Est-ce que l’Italie et la France ont pris leurs mesures trop tard ?

L’Italie, c’est évident vu ce qui s’est passé, c’est sûr que les mesures de confinement n’ont pas été les bonnes, à temps. La France, et pour ça avec le décalage, la France est sur la courbe. La France sait qu’il faut dès maintenant faire ces mesures. Et c’est pour cela qu’elles ont été annoncées et qu’elles semblaient peut-être extrêmement fermes, mais c’est pour éviter de se retrouver dans un pic comme celui que vit aujourd’hui l’Italie.

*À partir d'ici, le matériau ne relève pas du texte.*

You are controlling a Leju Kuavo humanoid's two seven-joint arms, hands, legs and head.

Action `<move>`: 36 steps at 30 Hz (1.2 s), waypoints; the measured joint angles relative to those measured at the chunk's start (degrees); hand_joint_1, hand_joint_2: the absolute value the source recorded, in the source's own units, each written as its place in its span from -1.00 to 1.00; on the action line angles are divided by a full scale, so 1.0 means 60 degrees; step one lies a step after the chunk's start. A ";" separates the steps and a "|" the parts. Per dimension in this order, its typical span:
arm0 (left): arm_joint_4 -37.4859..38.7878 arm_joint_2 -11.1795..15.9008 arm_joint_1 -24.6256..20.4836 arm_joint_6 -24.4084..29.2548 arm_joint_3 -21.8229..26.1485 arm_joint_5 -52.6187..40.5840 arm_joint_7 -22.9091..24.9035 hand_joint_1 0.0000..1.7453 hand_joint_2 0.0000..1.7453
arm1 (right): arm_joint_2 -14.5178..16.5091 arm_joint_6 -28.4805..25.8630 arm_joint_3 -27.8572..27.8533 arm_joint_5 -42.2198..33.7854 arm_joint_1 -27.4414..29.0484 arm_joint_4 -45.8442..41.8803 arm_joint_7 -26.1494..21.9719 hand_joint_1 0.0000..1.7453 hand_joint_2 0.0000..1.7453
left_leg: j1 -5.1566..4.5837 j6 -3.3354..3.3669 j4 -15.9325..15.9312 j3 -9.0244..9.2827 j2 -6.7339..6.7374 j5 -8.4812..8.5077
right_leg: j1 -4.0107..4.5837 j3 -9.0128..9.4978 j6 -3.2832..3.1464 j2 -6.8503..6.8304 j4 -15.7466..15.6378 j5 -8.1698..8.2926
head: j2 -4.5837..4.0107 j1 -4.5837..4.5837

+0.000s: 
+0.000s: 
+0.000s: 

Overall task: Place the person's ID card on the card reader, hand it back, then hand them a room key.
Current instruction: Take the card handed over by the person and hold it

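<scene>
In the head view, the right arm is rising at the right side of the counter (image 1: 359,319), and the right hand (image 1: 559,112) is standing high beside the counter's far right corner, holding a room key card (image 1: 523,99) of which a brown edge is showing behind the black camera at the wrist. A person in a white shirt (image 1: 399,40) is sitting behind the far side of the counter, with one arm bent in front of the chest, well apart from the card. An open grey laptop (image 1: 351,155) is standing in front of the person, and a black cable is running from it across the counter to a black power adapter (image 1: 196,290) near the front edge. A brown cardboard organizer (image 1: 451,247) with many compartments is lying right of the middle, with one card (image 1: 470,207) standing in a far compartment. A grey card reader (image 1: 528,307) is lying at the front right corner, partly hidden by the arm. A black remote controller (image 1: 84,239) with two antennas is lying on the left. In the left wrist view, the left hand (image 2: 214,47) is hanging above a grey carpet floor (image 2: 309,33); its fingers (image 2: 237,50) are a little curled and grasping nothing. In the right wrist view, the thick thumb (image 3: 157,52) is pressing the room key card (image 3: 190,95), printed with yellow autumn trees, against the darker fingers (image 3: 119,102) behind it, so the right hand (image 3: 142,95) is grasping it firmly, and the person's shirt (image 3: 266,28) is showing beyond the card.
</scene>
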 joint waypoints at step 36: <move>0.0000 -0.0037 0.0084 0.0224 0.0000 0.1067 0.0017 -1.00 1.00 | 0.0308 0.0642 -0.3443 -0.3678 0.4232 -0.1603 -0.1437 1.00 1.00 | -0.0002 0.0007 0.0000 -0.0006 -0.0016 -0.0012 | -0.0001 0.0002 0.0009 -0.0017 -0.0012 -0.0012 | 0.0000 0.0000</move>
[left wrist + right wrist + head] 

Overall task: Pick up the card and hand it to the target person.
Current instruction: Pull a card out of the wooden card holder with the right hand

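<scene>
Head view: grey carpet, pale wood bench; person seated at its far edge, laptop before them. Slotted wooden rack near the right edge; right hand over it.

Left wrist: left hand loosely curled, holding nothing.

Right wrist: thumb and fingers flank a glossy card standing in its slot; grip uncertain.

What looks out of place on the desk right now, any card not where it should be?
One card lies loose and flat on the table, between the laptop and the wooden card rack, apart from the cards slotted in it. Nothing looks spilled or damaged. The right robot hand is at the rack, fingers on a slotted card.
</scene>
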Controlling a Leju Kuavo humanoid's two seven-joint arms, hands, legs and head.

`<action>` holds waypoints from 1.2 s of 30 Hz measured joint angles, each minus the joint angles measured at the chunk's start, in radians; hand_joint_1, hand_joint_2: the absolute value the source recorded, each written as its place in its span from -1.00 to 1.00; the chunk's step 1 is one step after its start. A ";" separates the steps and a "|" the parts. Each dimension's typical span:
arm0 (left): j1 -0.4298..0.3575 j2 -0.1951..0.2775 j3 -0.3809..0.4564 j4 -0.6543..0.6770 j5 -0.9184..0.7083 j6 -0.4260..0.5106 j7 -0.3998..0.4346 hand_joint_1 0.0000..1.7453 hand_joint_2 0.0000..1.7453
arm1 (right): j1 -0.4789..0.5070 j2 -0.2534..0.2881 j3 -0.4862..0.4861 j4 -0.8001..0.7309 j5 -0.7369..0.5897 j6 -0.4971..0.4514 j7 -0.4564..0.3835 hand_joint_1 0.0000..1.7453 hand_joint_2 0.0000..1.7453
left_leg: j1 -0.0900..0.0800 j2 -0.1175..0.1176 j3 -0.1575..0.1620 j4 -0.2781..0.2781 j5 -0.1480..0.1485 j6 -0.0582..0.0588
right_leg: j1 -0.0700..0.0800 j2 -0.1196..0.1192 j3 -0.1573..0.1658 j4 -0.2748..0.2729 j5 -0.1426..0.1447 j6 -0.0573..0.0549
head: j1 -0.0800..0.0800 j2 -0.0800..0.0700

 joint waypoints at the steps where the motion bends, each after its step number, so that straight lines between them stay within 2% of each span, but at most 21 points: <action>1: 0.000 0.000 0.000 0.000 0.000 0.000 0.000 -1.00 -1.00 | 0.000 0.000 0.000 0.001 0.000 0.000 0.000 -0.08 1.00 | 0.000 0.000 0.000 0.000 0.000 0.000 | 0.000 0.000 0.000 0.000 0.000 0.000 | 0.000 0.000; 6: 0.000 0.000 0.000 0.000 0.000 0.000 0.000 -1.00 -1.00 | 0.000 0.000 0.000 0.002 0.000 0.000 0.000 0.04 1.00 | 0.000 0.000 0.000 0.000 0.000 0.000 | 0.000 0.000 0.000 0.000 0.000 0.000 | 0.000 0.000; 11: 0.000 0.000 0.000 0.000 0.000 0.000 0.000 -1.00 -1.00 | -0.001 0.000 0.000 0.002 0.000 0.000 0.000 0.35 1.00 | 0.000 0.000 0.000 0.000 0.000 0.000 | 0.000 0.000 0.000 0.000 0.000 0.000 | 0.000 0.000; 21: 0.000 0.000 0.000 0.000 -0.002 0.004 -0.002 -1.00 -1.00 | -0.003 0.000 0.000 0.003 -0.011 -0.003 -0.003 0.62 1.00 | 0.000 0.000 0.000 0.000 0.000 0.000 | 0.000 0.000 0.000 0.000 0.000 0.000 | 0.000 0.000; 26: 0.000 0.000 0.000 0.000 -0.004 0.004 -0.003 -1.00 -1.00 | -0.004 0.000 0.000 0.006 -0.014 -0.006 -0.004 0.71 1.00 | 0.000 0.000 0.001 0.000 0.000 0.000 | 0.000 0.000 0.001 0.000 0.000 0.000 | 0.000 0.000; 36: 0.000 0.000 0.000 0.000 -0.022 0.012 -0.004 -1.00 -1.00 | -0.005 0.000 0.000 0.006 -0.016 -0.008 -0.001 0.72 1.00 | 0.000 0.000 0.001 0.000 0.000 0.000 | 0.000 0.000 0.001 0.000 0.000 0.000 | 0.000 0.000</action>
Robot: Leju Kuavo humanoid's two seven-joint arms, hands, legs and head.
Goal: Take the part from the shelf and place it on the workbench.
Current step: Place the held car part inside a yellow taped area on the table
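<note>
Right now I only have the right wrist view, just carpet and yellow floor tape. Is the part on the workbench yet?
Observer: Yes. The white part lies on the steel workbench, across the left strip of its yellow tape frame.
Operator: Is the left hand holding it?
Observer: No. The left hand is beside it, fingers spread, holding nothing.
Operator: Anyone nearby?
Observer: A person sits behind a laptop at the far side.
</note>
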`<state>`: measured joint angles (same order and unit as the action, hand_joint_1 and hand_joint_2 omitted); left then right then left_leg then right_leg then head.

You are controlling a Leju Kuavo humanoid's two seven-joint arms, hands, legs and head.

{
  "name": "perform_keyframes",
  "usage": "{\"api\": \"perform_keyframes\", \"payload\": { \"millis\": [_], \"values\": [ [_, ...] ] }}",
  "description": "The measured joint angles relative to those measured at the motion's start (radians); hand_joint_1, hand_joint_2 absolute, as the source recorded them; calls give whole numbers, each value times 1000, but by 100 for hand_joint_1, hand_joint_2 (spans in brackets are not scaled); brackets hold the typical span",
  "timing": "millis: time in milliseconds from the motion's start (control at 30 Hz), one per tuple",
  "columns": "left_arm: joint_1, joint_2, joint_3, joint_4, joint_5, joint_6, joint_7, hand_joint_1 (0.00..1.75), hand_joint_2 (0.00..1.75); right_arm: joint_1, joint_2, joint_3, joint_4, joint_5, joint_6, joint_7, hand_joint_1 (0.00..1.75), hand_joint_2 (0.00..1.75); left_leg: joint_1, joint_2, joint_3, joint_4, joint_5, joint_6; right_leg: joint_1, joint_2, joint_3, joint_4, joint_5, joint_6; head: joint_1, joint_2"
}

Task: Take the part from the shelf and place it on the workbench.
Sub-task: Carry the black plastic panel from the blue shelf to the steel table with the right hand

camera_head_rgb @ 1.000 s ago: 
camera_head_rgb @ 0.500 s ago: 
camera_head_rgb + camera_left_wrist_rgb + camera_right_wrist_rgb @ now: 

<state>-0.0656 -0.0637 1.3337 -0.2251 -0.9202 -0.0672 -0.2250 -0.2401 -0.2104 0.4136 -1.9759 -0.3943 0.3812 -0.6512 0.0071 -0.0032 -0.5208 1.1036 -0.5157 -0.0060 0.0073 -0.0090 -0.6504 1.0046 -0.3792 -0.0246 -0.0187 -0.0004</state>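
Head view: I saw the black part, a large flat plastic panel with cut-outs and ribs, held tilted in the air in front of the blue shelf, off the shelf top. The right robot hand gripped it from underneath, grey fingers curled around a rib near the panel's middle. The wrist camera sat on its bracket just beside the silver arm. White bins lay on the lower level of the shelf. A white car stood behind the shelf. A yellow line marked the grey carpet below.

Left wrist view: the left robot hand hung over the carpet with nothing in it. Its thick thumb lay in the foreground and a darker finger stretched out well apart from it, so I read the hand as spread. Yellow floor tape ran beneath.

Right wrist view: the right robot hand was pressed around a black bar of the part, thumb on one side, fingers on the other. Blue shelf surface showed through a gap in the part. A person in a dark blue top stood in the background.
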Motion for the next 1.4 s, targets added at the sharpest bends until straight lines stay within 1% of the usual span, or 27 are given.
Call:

Donc, le pari pour la France, et peut-être demain pour le Sénégal, c’est d’aplatir cette courbe…

Exactement. À partir de ce moment-là, ça devient gérable, presque, je dis bien presque, comme une grippe normale.

Vous exercez à Dakar, mais aussi à Paris. D’ici combien de temps pensez-vous que la courbe va pouvoir s’aplatir en France ?

Alors on peut espérer, si les mesures qui sont prises sont vraiment respectées, qu’au bout de trois semaines, un mois, on ait un vrai aplatissement, et qu’il n’y ait pas une résurgence avec un virus qui aurait muté. Mais aussi, on pense que cette semaine, à savoir probablement jeudi et vendredi, on risque d’avoir quand même le pic en France, sur Paris bien sûr. L’Alsace ayant déjà fait sa courbe avec son pic.

L’Alsace ayant, si j’ose dire, quelques jours voire une semaine d’avance sur Paris…

Exactement. Il semble que l’Alsace, à part la zone nord de Paris, l’Alsace a effectivement une avance. Et c’est très intéressant de suivre les courbes alsaciennes pour avoir une idée de ce qui peut se passer en tout cas sur Paris.